(What you will do): Each line below with the word "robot" needs to be copied.

────────────────────────────────────────

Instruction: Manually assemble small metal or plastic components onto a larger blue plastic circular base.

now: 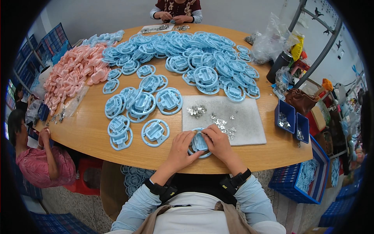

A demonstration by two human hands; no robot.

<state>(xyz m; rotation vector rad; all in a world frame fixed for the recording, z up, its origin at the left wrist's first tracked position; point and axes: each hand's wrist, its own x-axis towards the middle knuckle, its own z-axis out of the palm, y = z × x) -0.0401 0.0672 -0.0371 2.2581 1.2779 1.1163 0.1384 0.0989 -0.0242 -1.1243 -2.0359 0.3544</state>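
Observation:
A light blue, ring-shaped plastic part (pixel 200 143) with a raised rectangular middle lies at the near edge of the table, partly on a pale mat. Its left side is gripped by my left hand (pixel 180 149), thumb along the lower rim. My right hand (pixel 219 143) closes on its right side, with the fingertips of both hands meeting at the top of the middle. Whether a small metal piece sits between those fingertips is hidden. Just beyond, the mat (pixel 249 124) carries small piles of shiny metal pieces (pixel 220 124).
Many similar blue parts (pixel 169 100) spread over the wooden table (pixel 91 124), beside a heap of pink pieces (pixel 76 70). Two blue bins (pixel 285 116) with metal pieces stand at the right edge; a blue crate (pixel 300 175) is below. Other people (pixel 177 9) sit opposite and at left.

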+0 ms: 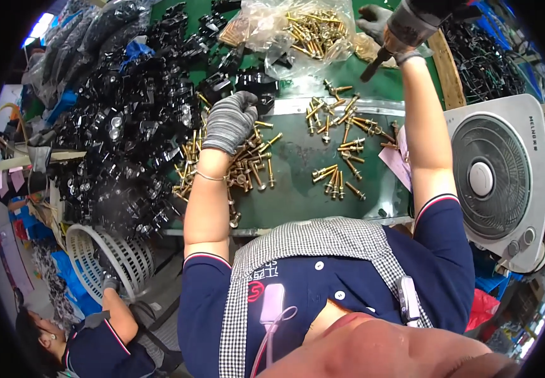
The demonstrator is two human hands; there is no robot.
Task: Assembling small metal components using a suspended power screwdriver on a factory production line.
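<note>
My left hand (231,121), in a grey striped glove, is closed at a black plastic part (257,82) by the metal strip across the table. Its fingertips are partly hidden against the part. My right hand (400,41) is closed round a dark power screwdriver (414,26) at the upper right; its bit points down toward the table, touching nothing. The tool covers part of that hand. Gold-coloured bolts (257,165) with washers lie heaped below my left wrist. More loose bolts (348,129) are scattered right of the middle.
A clear plastic bag of bolts (316,34) lies at the far side. Black parts (121,138) pile up on the left. A box fan (496,179) stands on the right, beside a wooden board (447,69). Another person (105,337) reaches into a white basket (112,258) at the lower left.
</note>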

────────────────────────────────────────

(Solution to this exercise):
A demonstration by two human hands; no robot.
The demonstrator is two human hands; there is no robot.

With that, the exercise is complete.